Tuesday, October 1, 2019

2019-10-01: Attending the Machine Learning + Libraries Summit at the Library of Congress

On September 20, 2019, I attended the Machine Learning + Libraries Summit at the Library of Congress. The aim of the meeting is to gather computer and information scientists, engineers, data scientists, and Liberians from reputable universities, government agencies, and industrial companies to come up with ideas on a bunch of questions such as how to expand the service of digital libraries, how to establish a good collaboration with  other groups on machine learning projects, and what factors to consider to design a sustainable machine learning project, especially in the digital library domain. In the initial solicitation, the focus was cultural heritage, but the discussion went far beyond that.

The meeting features many interesting lightning talks. Unfortunately, due to the relatively short time allocated, many questions and discussions have to go offline. The organizer also arranged several activities, stimulating brainstorm discussion and teamwork between people from different places. I took notes of some speakers and their presentation contents that are highly relevant to my research.

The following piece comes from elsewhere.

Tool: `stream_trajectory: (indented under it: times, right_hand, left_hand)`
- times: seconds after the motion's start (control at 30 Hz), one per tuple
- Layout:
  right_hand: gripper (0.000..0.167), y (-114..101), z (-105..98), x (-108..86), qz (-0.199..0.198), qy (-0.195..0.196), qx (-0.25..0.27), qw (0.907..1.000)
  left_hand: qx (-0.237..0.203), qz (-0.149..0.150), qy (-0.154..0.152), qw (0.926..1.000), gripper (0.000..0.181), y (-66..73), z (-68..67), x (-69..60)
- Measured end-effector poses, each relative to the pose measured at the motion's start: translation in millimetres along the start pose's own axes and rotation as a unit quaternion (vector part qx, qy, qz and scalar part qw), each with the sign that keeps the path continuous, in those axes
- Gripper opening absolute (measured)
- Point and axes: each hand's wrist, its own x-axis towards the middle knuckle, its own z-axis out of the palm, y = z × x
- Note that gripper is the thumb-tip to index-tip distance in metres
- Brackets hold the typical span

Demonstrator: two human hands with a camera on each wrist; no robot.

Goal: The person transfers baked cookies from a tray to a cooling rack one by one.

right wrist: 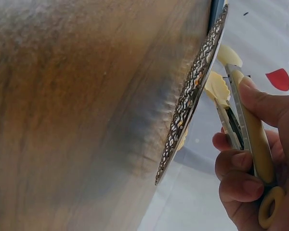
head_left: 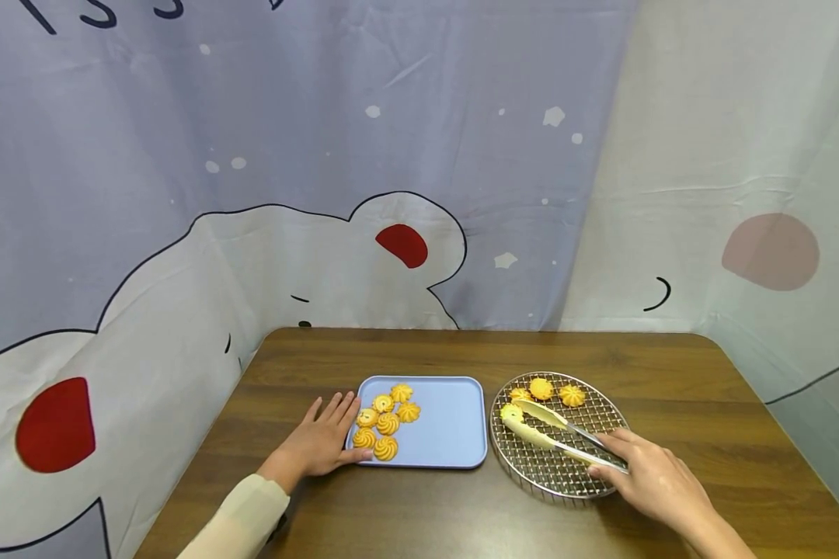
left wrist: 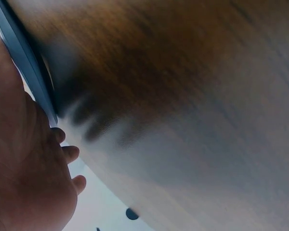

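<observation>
At ten o'clock on the rack [head_left: 562, 477], a cookie [head_left: 512, 413] sits between tongs [head_left: 533, 435] the right hand [head_left: 660, 481] grips; apparently a pickup, calling for a squeeze. The left hand [head_left: 324, 437], fingers spread, touches the tray [head_left: 450, 421].

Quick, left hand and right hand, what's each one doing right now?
Left hand: open, at the left edge of the blue tray.
Right hand: holding the tongs over the wire rack.

Tray [head_left: 450, 423] left of rack [head_left: 555, 475], on table [head_left: 405, 512]; cookies [head_left: 388, 424] on both.
</observation>
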Motion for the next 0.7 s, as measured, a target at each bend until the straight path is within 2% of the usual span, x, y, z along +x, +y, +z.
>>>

The summit organizers solicited many other potentially interesting topics but because there was not enough time, they opened a Google doc to create a "look book" allowing people to post 3 slides to highlight their research and potential contribution to the project. There are 3 sections of presentations.

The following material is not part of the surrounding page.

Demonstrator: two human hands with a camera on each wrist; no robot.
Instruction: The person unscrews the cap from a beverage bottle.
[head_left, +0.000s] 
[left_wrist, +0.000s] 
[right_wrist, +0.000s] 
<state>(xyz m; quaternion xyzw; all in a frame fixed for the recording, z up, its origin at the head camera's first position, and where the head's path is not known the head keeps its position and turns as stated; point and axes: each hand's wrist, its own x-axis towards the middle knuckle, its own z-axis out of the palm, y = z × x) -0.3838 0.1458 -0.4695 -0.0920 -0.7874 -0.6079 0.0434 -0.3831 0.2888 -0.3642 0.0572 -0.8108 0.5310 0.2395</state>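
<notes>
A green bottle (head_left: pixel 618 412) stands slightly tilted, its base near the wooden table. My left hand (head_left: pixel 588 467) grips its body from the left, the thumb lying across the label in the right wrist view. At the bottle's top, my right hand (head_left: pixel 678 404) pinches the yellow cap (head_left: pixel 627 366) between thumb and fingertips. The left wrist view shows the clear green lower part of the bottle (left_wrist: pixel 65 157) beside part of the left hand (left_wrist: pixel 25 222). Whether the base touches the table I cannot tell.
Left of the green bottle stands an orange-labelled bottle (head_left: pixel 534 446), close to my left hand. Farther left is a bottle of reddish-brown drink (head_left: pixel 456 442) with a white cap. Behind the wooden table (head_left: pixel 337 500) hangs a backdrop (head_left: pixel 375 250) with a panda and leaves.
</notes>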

Section 1: existing projects:
* Leen-Kiat Soh, Liz Lorang: University of Nebraska-Lincoln
  These people are focusing on newspapers and manuscript collections. It is an explorative project in image segmentation and visual content extraction. The project is called Aida.

* Thu Phuong 'Lisa' Nguyen, Hoover Institution Library & Archives, Stanford University
  These people are trying to process digital collection fo scanned documents from 1898 to 1945, published in the USA. They are working toward extracting meaningful data, document layout analysis, page-level segmentation, article segmentation. The text could be arranged in different directions (from left to right or from top to bottom). Some scripts are mixed, i.e., English and Japanese.

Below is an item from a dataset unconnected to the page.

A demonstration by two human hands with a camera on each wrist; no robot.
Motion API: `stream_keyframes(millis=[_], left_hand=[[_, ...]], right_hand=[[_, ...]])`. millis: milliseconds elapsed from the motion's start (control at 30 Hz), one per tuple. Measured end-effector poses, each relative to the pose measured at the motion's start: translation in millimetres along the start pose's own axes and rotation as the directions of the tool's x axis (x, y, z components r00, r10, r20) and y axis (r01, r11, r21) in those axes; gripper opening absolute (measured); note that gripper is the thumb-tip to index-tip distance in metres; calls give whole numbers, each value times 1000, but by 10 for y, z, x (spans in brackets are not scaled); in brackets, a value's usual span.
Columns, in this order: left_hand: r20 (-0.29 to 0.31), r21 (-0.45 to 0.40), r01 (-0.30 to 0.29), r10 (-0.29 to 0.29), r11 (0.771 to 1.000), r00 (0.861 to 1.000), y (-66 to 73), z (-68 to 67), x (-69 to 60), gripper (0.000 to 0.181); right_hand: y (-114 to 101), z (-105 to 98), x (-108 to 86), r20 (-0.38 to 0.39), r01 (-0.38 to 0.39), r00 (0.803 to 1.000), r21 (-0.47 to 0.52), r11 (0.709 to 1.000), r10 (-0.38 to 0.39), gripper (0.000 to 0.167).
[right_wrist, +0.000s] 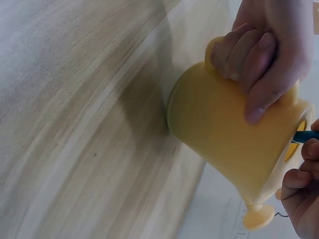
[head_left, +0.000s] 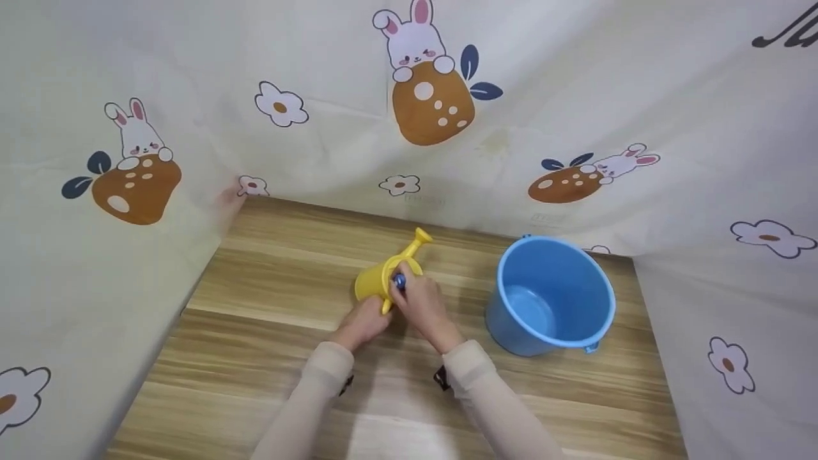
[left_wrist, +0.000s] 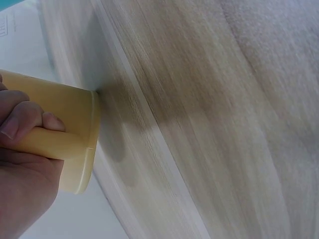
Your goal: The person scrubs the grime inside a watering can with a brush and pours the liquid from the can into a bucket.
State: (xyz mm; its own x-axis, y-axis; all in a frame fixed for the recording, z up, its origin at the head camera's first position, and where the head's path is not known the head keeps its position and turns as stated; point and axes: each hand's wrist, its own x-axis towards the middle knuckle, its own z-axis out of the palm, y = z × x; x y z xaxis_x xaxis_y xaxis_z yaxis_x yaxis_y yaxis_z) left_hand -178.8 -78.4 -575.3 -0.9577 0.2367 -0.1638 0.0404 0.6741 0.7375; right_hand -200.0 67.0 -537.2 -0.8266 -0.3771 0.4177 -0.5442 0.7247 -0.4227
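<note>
My left hand [head_left: 365, 321] grips the handle of a yellow toy watering can [head_left: 370, 282]. In the left wrist view, its fingers curl round that handle on the can's side [left_wrist: 75, 112]. The can is tilted, and its spout with a flared head points away. My right hand [head_left: 424, 306] is at the can's mouth, pinching a small blue thing [head_left: 399, 282]. In the right wrist view this blue thing [right_wrist: 305, 136] looks slim and enters the can's opening; its inner end is hidden, and I cannot tell its kind.
A light blue bucket [head_left: 501, 322] stands upright to the right of my hands. The wood-grain surface [head_left: 268, 281] lies under everything. Pale cloth walls [head_left: 326, 147] printed with rabbits and flowers rise at the back and both sides.
</note>
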Motion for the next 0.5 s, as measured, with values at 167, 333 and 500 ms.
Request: stream_keyframes(millis=[167, 333, 500], left_hand=[[-12, 6, -15, 15, 1000, 1000, -5, 22, 9, 16], [-29, -1, -26, 26, 1000, 999, -11, 27, 15, 16], [-16, 13, -8, 8, 1000, 1000, 4, 19, 8, 13]], right_hand=[[-34, -52, -28, -21, 50, 998, -52, 997, -52, 15], [-77, -153, -24, -36, 43, 998, -35, 998, -45, 14], [-103, -224, -46, -44, 33, 998, -25, 999, -34, 15]])
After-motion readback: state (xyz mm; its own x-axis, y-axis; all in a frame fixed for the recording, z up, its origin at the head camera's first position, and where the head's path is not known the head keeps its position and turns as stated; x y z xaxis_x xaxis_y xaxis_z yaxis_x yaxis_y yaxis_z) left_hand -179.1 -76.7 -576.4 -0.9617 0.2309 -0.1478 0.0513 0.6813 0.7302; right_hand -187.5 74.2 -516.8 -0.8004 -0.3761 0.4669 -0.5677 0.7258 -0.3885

* Kurt Luther:  Assistant Professor of Computer Science and (by courtesy) History, Virginia Tech
  Kurt was leading a group on a project called civil war photo sleuth, which combines crowdsourcing and face recognition to identify historical portraits. They have about 4 million portraits today but only 10-20% are identified. They have developed a crowdsourcing platform with about 10k registered users.

* Ben Lee + Michael Haley Goldman: United States Holocaust Memorial Museum
  Ben and Michael are working on a project that involves 190 million images in WWII. Their goal is to trace missing family members. This dataset is an invaluable resource of Holocaust survivors and their families, as well as Holocaust researchers. They mostly use random forest models + template matching methods.

* Harish Maringanti: Associate Dean for IT & Digital Library Services; J. Willard Marriott Library at University of Utah

* David Smith: Associate Professor, Computer Science, Northeastern University
  David introduced his work on Networked Texts.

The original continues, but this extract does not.